Monitor What Matters

All of the metrics described above require a reference text to compare model output to, which is often difficult to obtain in production settings. Exciting new metrics like USR explore training a model to score texts from a set of model texts and ground truth texts, such that no reference text is required at scoring time. Model-based metrics are also a promising direction towards metrics that allow users to adapt a metric for a given use case. But in production, “good” is whether the LLM is successful in the product it is deployed in.
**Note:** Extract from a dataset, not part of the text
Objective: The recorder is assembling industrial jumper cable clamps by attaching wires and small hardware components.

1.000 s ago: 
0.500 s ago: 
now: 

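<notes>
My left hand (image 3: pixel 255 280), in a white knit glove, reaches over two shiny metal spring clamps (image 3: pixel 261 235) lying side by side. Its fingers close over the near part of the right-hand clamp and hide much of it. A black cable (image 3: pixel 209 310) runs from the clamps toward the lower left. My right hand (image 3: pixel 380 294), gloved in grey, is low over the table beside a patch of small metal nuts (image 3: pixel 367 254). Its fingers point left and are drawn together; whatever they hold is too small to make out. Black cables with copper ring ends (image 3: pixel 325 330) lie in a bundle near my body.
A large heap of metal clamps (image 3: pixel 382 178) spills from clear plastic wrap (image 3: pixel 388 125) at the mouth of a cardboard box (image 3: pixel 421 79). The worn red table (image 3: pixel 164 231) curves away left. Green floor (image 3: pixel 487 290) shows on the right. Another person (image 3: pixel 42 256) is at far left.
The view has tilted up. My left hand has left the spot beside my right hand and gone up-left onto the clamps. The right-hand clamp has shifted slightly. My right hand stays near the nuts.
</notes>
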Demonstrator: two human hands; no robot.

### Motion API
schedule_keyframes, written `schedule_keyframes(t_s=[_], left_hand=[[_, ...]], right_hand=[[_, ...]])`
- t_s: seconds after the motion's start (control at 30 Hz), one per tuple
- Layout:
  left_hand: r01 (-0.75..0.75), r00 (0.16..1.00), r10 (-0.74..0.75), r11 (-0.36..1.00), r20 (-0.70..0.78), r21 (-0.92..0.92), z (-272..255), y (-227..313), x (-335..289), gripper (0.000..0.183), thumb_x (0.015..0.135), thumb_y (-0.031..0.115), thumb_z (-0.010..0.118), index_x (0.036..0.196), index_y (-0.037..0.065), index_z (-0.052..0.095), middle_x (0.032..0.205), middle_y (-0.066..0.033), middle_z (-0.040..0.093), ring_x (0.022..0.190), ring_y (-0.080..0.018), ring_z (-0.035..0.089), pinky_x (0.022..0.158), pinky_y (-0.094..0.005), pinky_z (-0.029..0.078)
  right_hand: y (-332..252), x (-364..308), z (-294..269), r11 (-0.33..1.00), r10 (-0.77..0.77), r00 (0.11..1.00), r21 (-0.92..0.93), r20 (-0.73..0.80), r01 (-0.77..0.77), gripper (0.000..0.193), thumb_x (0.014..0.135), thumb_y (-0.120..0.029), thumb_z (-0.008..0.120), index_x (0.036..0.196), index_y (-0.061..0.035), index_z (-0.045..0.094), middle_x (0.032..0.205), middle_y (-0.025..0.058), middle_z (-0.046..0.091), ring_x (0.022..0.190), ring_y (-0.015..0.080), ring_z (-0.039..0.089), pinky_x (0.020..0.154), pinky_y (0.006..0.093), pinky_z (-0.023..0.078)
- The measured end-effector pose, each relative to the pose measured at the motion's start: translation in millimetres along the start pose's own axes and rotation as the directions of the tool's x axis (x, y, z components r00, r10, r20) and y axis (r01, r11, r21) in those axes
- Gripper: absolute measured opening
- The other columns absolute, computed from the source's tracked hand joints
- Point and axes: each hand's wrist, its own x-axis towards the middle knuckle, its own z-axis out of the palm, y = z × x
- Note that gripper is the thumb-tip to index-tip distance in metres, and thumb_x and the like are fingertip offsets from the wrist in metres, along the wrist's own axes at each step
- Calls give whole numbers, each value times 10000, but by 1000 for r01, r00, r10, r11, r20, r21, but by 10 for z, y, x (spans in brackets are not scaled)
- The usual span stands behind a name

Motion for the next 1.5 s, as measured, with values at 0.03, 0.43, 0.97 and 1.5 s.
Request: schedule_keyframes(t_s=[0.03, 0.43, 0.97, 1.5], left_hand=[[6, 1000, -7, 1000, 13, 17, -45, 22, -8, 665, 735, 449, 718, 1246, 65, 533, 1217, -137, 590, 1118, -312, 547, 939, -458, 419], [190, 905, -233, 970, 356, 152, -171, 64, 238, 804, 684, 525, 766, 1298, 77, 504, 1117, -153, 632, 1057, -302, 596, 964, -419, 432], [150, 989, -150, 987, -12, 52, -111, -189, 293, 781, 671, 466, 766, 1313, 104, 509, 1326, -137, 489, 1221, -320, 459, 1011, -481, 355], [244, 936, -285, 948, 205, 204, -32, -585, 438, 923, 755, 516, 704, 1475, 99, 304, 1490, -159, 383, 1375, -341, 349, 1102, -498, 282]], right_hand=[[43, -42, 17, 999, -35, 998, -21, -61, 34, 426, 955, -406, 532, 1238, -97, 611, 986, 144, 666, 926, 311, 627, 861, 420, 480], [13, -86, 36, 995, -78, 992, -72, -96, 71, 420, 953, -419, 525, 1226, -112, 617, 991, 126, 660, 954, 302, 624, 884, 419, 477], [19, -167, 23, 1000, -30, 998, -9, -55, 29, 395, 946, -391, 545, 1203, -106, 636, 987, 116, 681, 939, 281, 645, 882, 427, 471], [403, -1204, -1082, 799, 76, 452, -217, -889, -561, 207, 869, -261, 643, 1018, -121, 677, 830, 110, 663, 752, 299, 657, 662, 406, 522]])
When deploying a language model in an application or other business setting, we can more directly measure performance by collecting implicit performance metrics from the LLM’s environment. There are two types of performance measures that could be relevant to track:

  1. User Feedback: These signals capture information on how users are interacting with the outputs of an LLM.
    • Augmenting an information retrieval system with an LLM to reduce the time necessary to find desired information. A suitable performance metric could be the average time a user spends on a specific query.
    • Generating headlines for news articles with an LLM to drive reader engagement. A suitable performance metric could be the average number of clicks per headline.
  2. Execution Success: These signals capture information on how the outputs of an LLM interact with the rest of the production system.
    • Augmenting an information retrieval system with an LLM to reduce the time necessary to find desired information. Some suitable performance metrics could be the average distance between the query and the documents returned, or the validity of the LLM compiled query.
    • Augmenting a chat system with an automated appointment booking system. A suitable performance metric could be the API error rate, when making requests to the booking software.

These metrics are just the starting point in a holistic monitoring solution for LLMs, and are not meant to encourage driving engagement or automation at the expense of fairness or cognitive engagement. For a deeper look at designing human-centered evaluation for LLMs, check out Teresa Datta’s recent blog.

Future Research Directions

How can we develop metrics that are optimized for the context of the deployment?

Given the above performance proxies for an LLM in production, we’d like to automate metrics to correlate with those criteria. These metrics can then be used during other phases of the model lifecycle where production signal is not available, such as model selection and validation.

Can we use LLMs to generate feedback for other LLMs?

There is exciting research exploring the possibility of using LLMs to grade, score, and monitor other LLMs. For example, in Self-Refine, the authors propose a framework in which an LLM iterates on a task utilizing the feedback provided by an LLM. At Arthur, we are exploring utilizing embeddings and LLMs for scoring LLM outputs, providing natural language descriptions of model performance, and benchmarking the strengths and limitations of using LLMs during evaluation.